Joe Clinton provided Blue Chip the design and “seed pattern” for the holes in a Cadkey file, which Mr. Denny transferred into SolidWorks to create a solid model, duplicate the hole pattern across the spherical surface, use mass properties to physically balance components, and provide machinable models for programming a 5-axis machine tool with GibbsCAM.

The upper sphere has to be machined as two hemispheres. The two pieces could not be brazed or epoxied together because access to the interior surface would be required for dusting or re-polishing. This created the most difficult part of the project, which was matching the two halves while maintaining continuity of the hole patterns. Once resolved, machining could begin.

As with all Shannon sculptures, the visible and highly reflective components begin as solid 2024 aluminum billet. Programming the general machining was easy, but, Mr. Denny said, “Programming the holes would have been a nightmare, had it not been for the combination of SolidWorks and GibbsCAM, which give us a lot of power.”

GibbsCAM has a utility called Hole Manager, which simplifies and automates hole-making operations, which can often be achieved with three mouse clicks. Hole Manager automatically recognizes holes by characteristics assigned within SolidWorks, puts a point at the center of each hole, and provides a normal vector to the hole. The points and normal vectors are used by GibbsCAM to program the proper tool rotation to perform the specified hole operations – boring, drilling, tapping and countersinking. It is especially useful when holes to be made are on multiple planes, such as the infinite number of possibilities presented by spheres. “Programming 1,100 holes for 5-axis machining was still difficult, and I spent a lot of time doing it,” said Mr. Denny, “but it wasn’t the nightmare it would have been without SolidWorks and GibbsCAM.”

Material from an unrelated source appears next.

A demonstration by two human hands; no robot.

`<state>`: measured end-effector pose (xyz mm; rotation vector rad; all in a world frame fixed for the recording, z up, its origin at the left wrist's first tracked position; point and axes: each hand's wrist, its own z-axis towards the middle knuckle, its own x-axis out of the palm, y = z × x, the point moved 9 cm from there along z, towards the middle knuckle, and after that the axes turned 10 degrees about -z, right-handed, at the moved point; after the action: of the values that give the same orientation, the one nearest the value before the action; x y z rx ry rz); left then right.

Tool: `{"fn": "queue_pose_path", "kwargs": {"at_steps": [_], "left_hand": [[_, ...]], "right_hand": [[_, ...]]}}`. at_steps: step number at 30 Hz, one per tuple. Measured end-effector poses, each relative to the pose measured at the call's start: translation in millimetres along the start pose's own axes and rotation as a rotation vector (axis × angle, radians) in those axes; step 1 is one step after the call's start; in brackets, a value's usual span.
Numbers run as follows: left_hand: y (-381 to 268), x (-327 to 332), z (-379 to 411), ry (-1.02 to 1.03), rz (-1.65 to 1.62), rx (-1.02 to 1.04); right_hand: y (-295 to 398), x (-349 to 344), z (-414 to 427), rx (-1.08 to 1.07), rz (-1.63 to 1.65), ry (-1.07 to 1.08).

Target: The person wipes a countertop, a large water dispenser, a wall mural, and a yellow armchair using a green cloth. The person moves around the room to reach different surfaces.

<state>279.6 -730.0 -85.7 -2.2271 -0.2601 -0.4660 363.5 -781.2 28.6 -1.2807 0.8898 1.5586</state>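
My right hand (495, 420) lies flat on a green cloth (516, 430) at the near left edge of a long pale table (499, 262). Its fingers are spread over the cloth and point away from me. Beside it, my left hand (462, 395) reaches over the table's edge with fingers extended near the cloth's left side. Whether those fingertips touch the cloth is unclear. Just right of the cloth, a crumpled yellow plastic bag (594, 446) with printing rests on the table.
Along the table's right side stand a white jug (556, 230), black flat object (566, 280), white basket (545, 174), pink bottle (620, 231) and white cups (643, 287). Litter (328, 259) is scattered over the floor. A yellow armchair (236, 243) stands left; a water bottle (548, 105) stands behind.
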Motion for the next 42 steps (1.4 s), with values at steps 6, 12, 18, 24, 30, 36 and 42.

After machining, polishing each hemisphere was extremely time-consuming, requiring several steps with progressively finer grit, to leave perfectly spherical reflective surfaces. As with procedures in using SolidWorks and GibbsCAM, Blue Chip has developed processes for polishing to pass Tom Shannon’s scrutinizing eye. Even so, there’s one task that has yet to be simplified and automated. After polishing each hemisphere, the shop spends five hours cleaning to remove polishing compound from all of the holes. “You just sit down with an electric drill and a million Q-tips, and get it done,” Mr. Denny said.

The required detail and patience pay off with the engineering, programming and machining challenges that Mr. Denny enjoys from working with Tom Shannon, and the association of his work with worthwhile causes. Also, as often happens when one’s work is admired, Blue Chip was rewarded with a new client, when Joe Clinton had the shop engineer, machine, polish and assemble his “Radix Universum Triplets-egression,” a mathematically-based sculpture of polished aluminum. On June 6, Mr. Denny will have the added satisfaction of seeing the Shannon-Clinton designed, Blue Chip made, OmniOculi sculpture in the hands of another contributor to humanitarian causes.